§ **REQUIRED ACTION**:
Go through the records and report each line holding the string "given".

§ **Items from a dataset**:
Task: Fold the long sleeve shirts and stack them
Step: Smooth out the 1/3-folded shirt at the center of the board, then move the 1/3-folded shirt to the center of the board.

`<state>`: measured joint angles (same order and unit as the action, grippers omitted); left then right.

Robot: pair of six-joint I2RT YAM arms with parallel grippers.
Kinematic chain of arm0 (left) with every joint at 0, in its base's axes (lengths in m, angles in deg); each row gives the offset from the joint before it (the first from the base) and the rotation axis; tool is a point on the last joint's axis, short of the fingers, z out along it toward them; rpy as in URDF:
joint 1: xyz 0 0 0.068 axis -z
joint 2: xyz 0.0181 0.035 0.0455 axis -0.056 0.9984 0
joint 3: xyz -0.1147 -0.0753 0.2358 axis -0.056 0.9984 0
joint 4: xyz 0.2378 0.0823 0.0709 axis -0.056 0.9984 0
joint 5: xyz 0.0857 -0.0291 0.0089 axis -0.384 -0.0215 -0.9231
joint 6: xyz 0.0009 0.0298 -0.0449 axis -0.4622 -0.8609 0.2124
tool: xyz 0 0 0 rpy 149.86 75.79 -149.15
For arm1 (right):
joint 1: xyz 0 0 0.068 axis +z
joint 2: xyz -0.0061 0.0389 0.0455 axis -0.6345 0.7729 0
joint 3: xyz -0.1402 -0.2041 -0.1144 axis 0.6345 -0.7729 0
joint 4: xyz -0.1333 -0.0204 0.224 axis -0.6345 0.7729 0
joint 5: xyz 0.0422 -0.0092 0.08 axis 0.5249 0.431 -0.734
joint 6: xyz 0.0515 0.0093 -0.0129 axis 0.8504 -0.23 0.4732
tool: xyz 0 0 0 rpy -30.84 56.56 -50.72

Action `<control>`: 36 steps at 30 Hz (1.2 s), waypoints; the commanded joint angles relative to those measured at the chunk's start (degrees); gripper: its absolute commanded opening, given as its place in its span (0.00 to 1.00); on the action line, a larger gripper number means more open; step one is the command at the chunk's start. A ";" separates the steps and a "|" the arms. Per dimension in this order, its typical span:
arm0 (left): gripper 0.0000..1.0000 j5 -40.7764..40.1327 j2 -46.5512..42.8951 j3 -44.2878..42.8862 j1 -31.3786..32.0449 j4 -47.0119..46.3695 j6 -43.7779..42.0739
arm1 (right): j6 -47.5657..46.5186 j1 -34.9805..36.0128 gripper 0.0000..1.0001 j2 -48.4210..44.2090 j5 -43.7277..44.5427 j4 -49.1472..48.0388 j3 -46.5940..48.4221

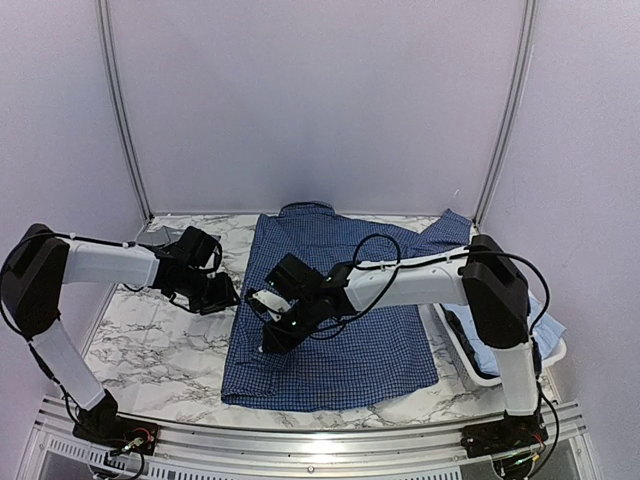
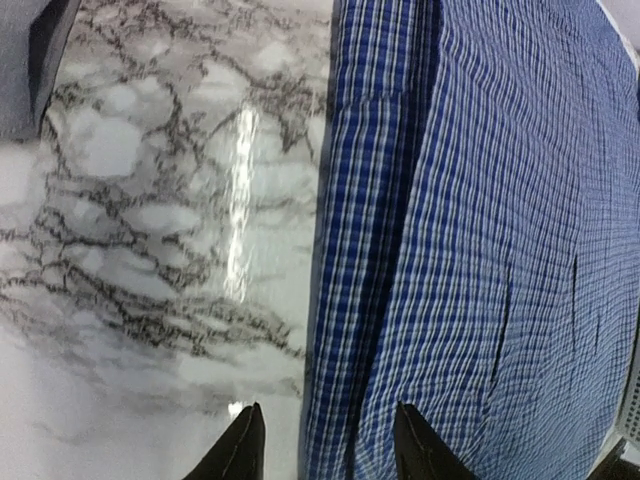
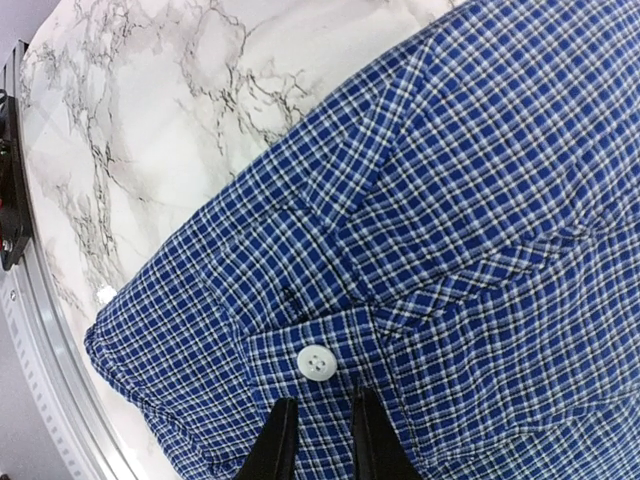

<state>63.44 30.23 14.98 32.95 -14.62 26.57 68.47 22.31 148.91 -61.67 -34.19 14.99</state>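
Note:
The dark blue check shirt [image 1: 345,330] lies spread flat in the middle of the marble table, collar to the back. My left gripper [image 1: 222,295] is open at the shirt's left edge [image 2: 360,250]; one fingertip [image 2: 240,450] is over bare marble, the other over cloth. My right gripper [image 1: 272,335] rests low on the shirt's left front part. Its fingers [image 3: 275,445] stand narrowly apart, pinching a strip of cloth just below a sleeve cuff with a white button [image 3: 317,362]. The grey shirt [image 1: 155,238] lies at the back left. The light blue shirt [image 1: 548,325] sits in a basket on the right.
A white basket [image 1: 468,365] stands at the right table edge beside the right arm. Bare marble [image 1: 160,345] stretches left of the check shirt. A metal rail [image 1: 300,435] runs along the near edge. Grey cloth [image 2: 18,60] shows at the left wrist view's top-left corner.

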 commanded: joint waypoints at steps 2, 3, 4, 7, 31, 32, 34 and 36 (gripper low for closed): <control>0.49 -2.25 5.57 -8.70 -1.64 -2.39 -4.10 | 2.13 0.62 0.15 -0.57 2.04 -3.80 -2.96; 0.50 -2.78 7.20 -10.49 -1.77 -2.31 -4.88 | 2.36 0.62 0.16 -1.20 2.39 -4.17 -3.61; 0.51 -3.40 8.82 -12.43 -1.91 -2.20 -5.63 | 2.56 0.56 0.16 -1.96 3.04 -4.48 -4.20; 0.52 -5.42 14.76 -17.88 -2.37 -0.95 -7.01 | 3.24 0.09 0.18 -4.40 5.09 -5.10 -5.60; 0.42 -10.34 31.64 -34.00 -2.75 7.21 -7.25 | 4.16 -7.26 0.24 -17.83 12.06 -7.11 -14.67; 0.40 -10.07 31.64 -33.88 -2.75 7.19 -7.05 | 4.07 -7.40 0.24 -17.98 12.25 -6.95 -14.68; 0.36 -9.80 31.56 -33.69 -2.75 7.24 -6.80 | 3.95 -7.68 0.24 -18.23 12.76 -6.81 -14.90; 0.26 -10.00 31.43 -33.52 -2.75 7.27 -6.67 | 3.96 -7.87 0.24 -18.51 13.35 -6.77 -15.25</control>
<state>52.84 59.52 -18.75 30.52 -10.62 19.25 72.42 15.05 133.21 -50.37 -40.96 0.15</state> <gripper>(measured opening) 0.334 0.243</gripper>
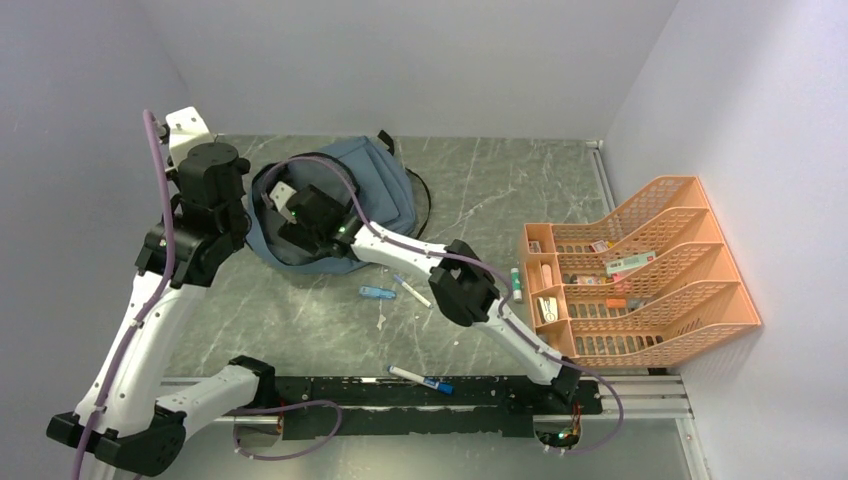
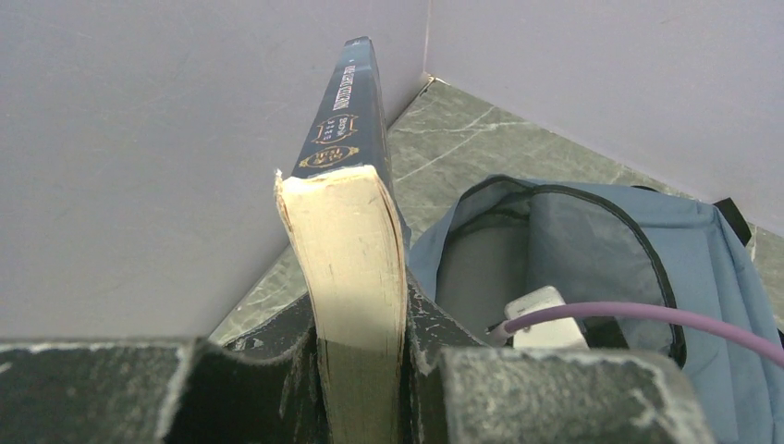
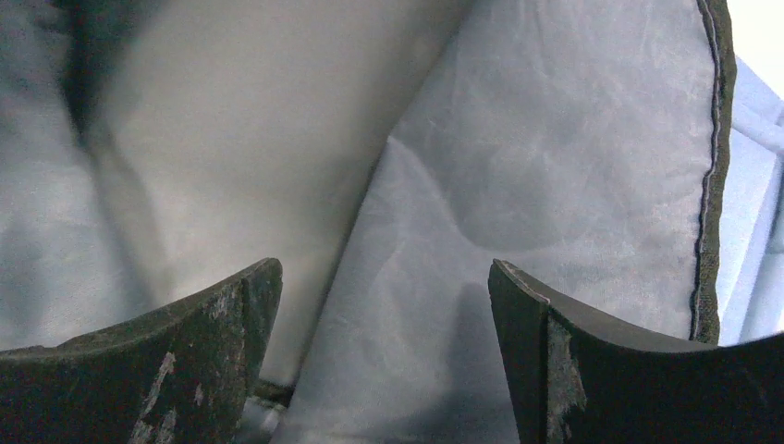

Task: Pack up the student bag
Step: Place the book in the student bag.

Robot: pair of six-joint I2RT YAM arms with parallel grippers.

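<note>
Book-loading step: left gripper (image 2: pixel 362 365) pinches a book (image 2: pixel 344 222), the open student bag (image 2: pixel 601 250) just right of its jaws; right gripper (image 3: pixel 384 314), jaws spread empty inside, likely must clear before insertion.

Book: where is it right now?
Left wrist view: the book sits clamped in the left gripper, just left of the open bag.

This looks like a robot test lab. Plain pale walls (image 1: pixel 400 60) box in a grey, stone-look surface (image 1: pixel 480 190). A left arm (image 1: pixel 140 320) and a right arm (image 1: pixel 520 335), white and black, are bolted to a black rail (image 1: pixel 480 400) at the bottom of the frame. Purple cables (image 1: pixel 152 140) run along them.
</note>
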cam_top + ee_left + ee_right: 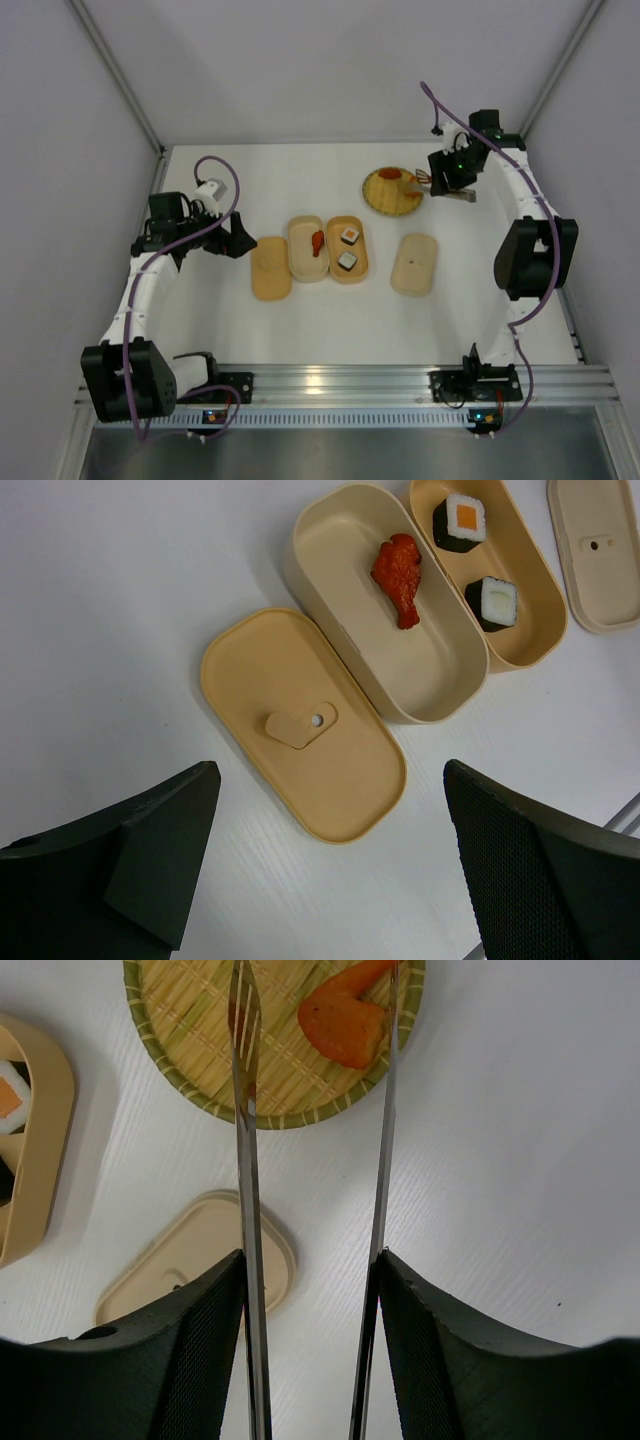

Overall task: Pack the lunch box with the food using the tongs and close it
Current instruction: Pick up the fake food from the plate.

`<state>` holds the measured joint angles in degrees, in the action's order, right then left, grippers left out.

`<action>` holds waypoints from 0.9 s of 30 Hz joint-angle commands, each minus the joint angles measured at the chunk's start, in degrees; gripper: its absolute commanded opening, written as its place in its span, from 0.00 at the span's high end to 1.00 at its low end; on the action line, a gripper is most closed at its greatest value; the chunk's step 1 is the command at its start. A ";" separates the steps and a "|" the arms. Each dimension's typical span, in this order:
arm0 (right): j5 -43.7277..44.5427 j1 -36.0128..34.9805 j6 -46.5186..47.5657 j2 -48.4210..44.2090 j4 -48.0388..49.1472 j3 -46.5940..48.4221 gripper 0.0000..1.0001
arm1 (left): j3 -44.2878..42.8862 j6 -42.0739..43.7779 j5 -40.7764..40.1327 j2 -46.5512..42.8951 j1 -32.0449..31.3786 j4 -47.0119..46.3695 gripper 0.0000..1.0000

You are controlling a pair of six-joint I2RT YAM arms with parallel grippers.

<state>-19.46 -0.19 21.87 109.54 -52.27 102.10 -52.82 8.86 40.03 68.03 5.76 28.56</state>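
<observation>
My right gripper (310,1260) is shut on the tongs (247,1180), one slim metal arm against each finger. The tong tips reach over the woven plate (200,1060) and stand apart on either side of an orange food piece (340,1022), touching neither side that I can see. The lunch box lies as two open beige trays. One tray (430,670) holds a red piece (400,575). The other tray (535,630) holds two sushi rolls (460,520) (492,602). My left gripper (330,870) hangs open above the table, just short of a lid (300,725).
A second beige lid (414,263) lies right of the trays, below the woven plate (392,190). White walls close in the table on the left, back and right. The arm bases sit on the metal rail at the near edge.
</observation>
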 commanded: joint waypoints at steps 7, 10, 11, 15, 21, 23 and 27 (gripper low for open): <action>2.15 -2.89 -1.39 -0.47 2.96 -0.85 0.46 | 0.52 0.10 1.01 0.00 0.30 -2.89 0.02; 3.81 -3.42 -2.44 -0.11 3.93 -1.12 0.46 | 0.43 0.19 1.10 0.08 0.22 -2.89 0.02; 4.86 -3.50 -3.14 -0.11 4.28 -1.12 0.46 | 0.52 0.19 0.93 0.00 0.30 -2.81 0.02; 6.45 -3.68 -4.03 0.06 4.64 -1.29 0.46 | 0.61 0.45 0.84 0.00 0.31 -2.80 0.02; 6.63 -4.47 -4.20 -0.20 4.98 -2.87 0.46 | 0.96 -0.07 1.19 0.17 0.22 -3.59 0.02; 6.28 -4.74 -4.38 -0.20 5.16 -3.49 0.46 | 0.96 -0.25 1.19 0.35 0.31 -3.95 0.02; 6.54 -5.70 -4.73 -0.11 5.69 -4.37 0.47 | 0.87 0.01 1.10 0.44 0.31 -3.77 0.02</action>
<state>-13.06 -4.27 17.89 109.69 -50.22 98.10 -52.36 8.86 40.03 68.16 5.76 27.77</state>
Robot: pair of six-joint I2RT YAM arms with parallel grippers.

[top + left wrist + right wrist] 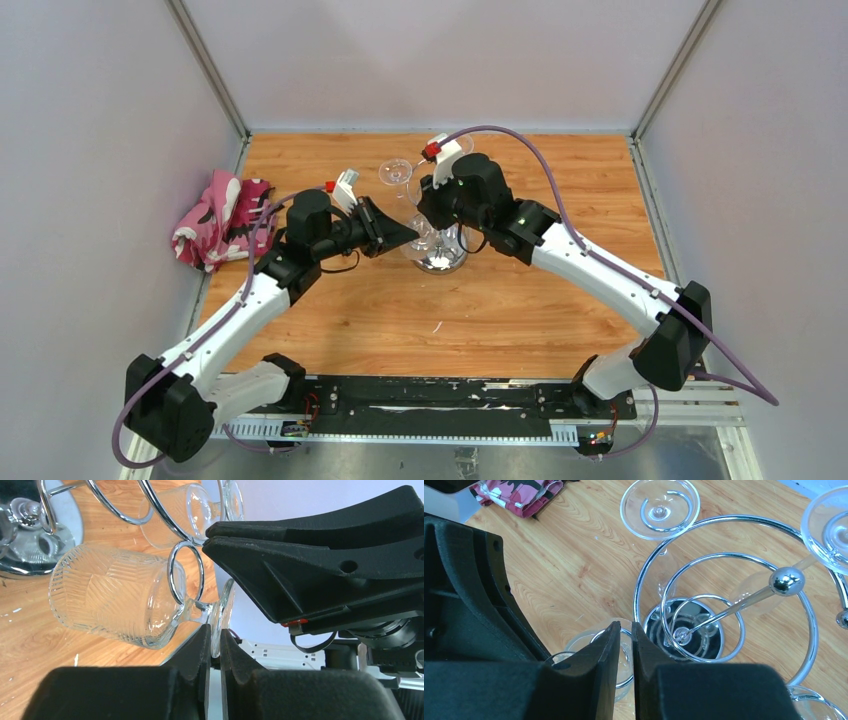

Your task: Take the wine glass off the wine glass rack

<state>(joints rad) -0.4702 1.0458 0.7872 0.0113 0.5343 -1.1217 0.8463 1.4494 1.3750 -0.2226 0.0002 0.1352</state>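
Wood tabletop [520, 310], grey walls [420, 60]; left fingers [197, 650] clamp wine glass [115, 597] foot, right fingers [606, 655] clamp rack [786, 580].

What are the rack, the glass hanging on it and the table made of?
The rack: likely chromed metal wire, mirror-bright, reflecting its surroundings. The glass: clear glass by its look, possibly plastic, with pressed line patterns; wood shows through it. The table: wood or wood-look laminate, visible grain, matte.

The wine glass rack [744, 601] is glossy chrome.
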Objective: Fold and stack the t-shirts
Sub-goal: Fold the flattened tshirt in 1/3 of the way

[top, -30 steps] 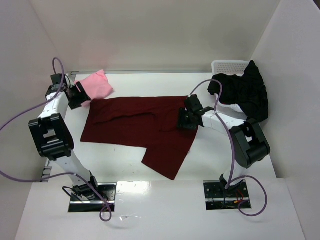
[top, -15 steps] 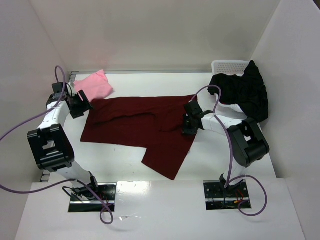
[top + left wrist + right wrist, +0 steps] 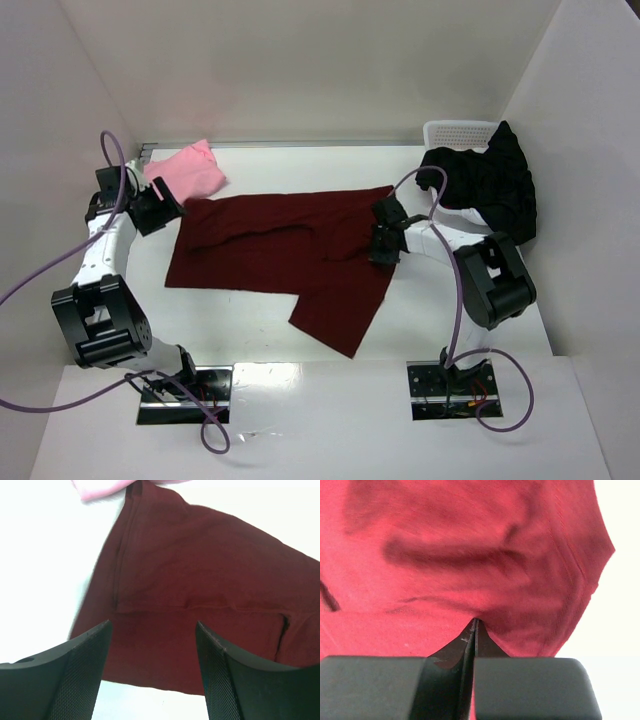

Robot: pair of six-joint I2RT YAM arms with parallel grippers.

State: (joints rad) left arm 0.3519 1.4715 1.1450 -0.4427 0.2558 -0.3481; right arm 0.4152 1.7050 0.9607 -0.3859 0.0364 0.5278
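Observation:
The dark maroon t-shirt (image 3: 270,250) lies spread across the middle of the table, one flap reaching toward the near edge. My right gripper (image 3: 381,250) sits on its right part, and in the right wrist view the gripper (image 3: 475,622) is shut, pinching a fold of the maroon cloth (image 3: 470,555). My left gripper (image 3: 168,210) hovers at the shirt's far left corner. Its jaws (image 3: 152,625) stand open over the maroon cloth (image 3: 200,570), holding nothing. The light pink t-shirt (image 3: 190,170) lies crumpled at the back left. The black t-shirt (image 3: 490,185) is heaped at the back right.
The black shirt hangs over a white mesh basket (image 3: 455,130) in the back right corner. White walls enclose the table on the left, back and right. A corner of the pink shirt (image 3: 100,487) shows at the top of the left wrist view.
My right gripper has closed on the maroon cloth and shifted slightly toward the back. The left arm has swung a little left and back, its gripper still open.

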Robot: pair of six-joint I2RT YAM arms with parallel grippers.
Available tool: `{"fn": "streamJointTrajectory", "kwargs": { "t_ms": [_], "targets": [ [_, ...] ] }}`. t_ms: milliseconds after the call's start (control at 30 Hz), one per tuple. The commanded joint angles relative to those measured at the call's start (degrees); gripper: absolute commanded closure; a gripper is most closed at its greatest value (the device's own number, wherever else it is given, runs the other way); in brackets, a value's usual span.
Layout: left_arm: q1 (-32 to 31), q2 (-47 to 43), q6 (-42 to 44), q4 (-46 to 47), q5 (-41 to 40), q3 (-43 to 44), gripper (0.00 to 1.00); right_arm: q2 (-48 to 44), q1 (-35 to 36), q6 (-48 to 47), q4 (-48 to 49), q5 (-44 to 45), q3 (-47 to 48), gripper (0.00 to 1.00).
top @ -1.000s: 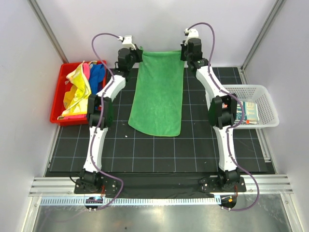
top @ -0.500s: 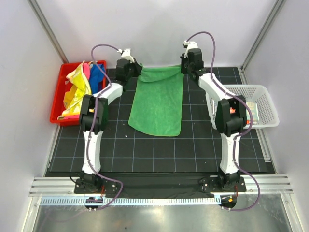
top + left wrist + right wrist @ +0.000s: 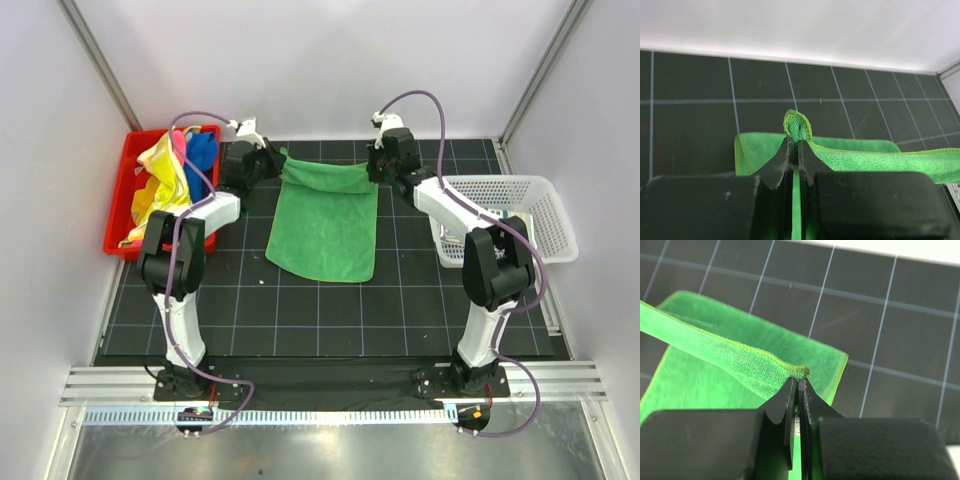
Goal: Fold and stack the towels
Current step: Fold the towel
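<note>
Clenched on green towel (image 3: pixel 325 225) far corners: left pincer (image 3: pixel 795 145), right pincer (image 3: pixel 798 383); long axis ran from pincers toward near edge of desk (image 3: pixel 300 320).

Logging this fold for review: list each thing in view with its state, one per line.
green towel: far corners lifted, near end flat on mat
left gripper: shut on green towel corner
right gripper: shut on the other corner
red bin: holds unfolded towels, heaped
white basket: upright, contents mostly hidden
</note>
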Motion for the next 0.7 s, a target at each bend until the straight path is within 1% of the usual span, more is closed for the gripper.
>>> {"fn": "streamJointTrajectory", "kwargs": {
  "t_ms": [0, 233, 433, 667],
  "targets": [
    [0.3, -5.4, -1.1, 5.0, 0.2, -3.8, 1.0, -5.7, 0.7, 1.2, 2.4, 1.1, -2.7, 0.99],
    [0.3, -11.7, -2.0, 5.4, 0.9, -10.6, 1.0, -10.8, 2.4, 1.9, 2.9, 1.8, -9.0, 0.99],
    [0.3, -15.4, -2.7, 6.3, 1.3, -16.4, 1.0, -14.6, 3.4, 2.9, 3.8, 2.2, -14.1, 0.99],
    [-0.4, -18.8, -2.9, 6.4, 1.5, -21.3, 1.0, -17.7, 4.2, 4.4, 5.0, 2.1, -19.6, 0.99]
  ]
}}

§ **FINISHED TASK**:
Action `<control>`: 36 steps at 30 Hz (1.2 s), waypoints; the commanded joint angles relative to those measured at the chunk's start (degrees); gripper: its absolute commanded opening, given as its place in its span (0.00 to 1.00); on the action line, a larger gripper number means more open; step one is the command at the chunk's start. A ";" separates the steps and a "|" the arms. Per dimension in this order, its typical span:
Available tool: `{"fn": "streamJointTrajectory", "kwargs": { "t_ms": [_], "targets": [ [_, ...] ] }}`. t_ms: milliseconds after the call's start (control at 30 Hz), one per tuple. The commanded joint angles relative to those measured at the call's start (degrees); gripper: absolute commanded closure; a gripper is most closed at its greatest value (the device's own number, wherever else it is given, runs the other way); in brackets, a value's usual span.

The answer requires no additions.